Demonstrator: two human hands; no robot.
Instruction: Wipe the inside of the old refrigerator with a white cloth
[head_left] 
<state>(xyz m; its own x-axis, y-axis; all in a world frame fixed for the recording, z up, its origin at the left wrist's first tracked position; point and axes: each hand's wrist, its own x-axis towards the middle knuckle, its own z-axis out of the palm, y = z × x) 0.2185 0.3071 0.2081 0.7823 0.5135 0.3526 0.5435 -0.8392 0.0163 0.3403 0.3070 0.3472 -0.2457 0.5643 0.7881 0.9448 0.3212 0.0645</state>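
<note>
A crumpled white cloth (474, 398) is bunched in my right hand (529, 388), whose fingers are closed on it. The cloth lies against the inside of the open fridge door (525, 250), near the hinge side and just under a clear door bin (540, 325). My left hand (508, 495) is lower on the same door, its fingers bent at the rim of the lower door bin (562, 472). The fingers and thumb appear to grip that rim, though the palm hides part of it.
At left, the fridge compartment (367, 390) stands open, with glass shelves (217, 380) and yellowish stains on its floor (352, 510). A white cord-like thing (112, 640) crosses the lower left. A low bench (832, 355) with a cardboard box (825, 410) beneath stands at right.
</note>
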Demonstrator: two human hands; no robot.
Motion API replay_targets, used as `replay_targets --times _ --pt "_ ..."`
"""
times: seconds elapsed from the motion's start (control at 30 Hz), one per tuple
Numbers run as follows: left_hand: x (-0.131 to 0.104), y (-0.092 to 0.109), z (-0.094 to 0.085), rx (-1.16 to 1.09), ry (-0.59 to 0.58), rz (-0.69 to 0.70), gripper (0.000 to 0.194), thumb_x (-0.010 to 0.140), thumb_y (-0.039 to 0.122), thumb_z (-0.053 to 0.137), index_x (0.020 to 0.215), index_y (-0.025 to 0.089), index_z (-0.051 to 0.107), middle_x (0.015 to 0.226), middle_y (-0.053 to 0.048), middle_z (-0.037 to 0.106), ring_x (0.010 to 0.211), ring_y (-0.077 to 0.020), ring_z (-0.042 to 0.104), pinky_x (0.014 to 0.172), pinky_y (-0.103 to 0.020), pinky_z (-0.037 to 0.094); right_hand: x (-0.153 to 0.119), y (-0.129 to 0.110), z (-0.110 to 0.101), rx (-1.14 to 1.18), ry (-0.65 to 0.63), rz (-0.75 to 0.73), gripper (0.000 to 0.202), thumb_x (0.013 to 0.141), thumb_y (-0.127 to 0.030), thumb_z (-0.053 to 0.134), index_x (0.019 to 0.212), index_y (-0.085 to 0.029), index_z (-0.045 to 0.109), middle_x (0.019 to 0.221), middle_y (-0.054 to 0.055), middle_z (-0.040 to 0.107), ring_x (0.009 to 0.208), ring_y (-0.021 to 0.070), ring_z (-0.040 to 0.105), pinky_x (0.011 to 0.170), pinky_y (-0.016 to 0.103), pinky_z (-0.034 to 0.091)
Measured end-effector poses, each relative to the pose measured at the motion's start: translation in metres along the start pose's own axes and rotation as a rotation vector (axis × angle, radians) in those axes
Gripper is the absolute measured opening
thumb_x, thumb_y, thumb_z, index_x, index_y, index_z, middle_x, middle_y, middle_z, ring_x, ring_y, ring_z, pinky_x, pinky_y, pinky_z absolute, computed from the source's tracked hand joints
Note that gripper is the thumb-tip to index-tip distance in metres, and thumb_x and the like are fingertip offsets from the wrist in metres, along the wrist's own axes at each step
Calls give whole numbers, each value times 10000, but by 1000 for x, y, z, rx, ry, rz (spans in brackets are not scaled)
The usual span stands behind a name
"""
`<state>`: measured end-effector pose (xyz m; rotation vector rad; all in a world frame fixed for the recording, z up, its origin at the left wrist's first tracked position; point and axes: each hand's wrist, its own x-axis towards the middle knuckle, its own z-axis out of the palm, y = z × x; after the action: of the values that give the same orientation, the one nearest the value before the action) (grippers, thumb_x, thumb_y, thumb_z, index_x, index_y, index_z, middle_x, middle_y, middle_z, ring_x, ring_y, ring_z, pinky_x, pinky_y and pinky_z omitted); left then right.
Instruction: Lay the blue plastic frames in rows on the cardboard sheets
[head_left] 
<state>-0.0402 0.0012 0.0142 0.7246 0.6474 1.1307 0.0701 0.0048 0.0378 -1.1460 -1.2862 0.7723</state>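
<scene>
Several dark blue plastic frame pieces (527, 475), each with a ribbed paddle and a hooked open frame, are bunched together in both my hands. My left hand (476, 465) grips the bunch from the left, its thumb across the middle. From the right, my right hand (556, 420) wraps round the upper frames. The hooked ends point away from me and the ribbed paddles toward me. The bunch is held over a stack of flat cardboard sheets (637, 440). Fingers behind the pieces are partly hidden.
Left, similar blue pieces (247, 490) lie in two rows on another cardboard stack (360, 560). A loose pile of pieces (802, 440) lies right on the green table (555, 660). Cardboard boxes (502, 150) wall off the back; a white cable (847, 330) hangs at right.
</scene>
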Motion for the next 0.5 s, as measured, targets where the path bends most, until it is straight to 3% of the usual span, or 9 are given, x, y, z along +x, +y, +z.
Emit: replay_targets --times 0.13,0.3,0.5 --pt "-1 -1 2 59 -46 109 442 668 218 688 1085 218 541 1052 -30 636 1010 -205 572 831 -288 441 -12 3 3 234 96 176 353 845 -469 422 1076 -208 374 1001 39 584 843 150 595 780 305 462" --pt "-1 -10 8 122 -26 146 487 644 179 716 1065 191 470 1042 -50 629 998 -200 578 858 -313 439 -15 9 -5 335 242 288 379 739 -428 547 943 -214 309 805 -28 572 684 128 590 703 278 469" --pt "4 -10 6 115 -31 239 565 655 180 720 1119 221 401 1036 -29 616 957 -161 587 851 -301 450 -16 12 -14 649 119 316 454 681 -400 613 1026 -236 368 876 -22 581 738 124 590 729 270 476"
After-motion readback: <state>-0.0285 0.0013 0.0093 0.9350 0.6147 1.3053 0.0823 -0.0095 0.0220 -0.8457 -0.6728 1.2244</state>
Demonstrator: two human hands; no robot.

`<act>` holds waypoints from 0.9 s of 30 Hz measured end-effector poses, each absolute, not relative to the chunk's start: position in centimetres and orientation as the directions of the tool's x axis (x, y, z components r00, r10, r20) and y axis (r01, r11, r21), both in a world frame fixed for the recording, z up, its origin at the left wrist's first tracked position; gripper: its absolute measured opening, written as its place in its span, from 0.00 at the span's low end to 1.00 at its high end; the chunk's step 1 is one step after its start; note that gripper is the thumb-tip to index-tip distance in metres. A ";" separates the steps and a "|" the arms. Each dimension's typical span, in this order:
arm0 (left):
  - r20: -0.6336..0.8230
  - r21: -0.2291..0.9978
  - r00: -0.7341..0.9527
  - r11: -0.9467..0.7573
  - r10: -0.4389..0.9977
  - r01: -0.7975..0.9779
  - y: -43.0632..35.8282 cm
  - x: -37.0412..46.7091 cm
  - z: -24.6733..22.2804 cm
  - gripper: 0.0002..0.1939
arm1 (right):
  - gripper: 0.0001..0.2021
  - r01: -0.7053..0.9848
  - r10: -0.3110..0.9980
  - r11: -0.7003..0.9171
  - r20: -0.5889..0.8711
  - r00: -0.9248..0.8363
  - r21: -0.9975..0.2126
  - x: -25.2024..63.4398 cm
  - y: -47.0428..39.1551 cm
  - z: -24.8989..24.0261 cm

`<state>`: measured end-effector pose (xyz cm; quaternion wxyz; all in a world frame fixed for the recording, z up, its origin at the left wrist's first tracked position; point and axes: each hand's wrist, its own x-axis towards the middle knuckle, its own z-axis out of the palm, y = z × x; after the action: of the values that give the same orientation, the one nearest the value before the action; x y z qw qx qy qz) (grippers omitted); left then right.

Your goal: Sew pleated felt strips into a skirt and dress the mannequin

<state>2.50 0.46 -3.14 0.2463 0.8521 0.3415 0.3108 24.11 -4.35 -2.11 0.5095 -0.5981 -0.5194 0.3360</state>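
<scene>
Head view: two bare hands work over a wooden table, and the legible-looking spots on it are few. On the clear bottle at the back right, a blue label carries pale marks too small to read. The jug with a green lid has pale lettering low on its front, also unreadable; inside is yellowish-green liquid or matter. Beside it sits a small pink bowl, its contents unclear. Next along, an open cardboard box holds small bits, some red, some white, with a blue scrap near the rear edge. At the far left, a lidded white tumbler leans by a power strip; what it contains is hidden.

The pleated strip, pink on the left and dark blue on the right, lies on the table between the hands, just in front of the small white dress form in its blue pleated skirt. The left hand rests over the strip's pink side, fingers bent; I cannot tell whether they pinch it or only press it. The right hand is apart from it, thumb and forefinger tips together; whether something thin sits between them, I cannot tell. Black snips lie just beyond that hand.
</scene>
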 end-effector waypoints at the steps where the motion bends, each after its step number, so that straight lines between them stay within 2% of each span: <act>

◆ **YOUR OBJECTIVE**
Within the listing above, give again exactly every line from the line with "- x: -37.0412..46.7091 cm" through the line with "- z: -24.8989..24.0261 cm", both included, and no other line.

◆ **WRITTEN RESPONSE**
  - x: -37.0412..46.7091 cm
  - z: -24.6733..22.2804 cm
  - gripper: 0.0002..0.1939
arm1 (right):
  - gripper: 0.0001..0.2021
  - r01: -0.7053..0.9848
  - r10: -0.3110..0.9980
  - r11: -0.7003..0.9171
  - r20: -0.5889..0.8711
  - r00: -0.9248..0.8363
  - r21: -0.9975..0.2126
  - x: -25.2024..63.4398 cm
  - y: -47.0428..39.1551 cm
  - z: -24.8989..24.0261 cm

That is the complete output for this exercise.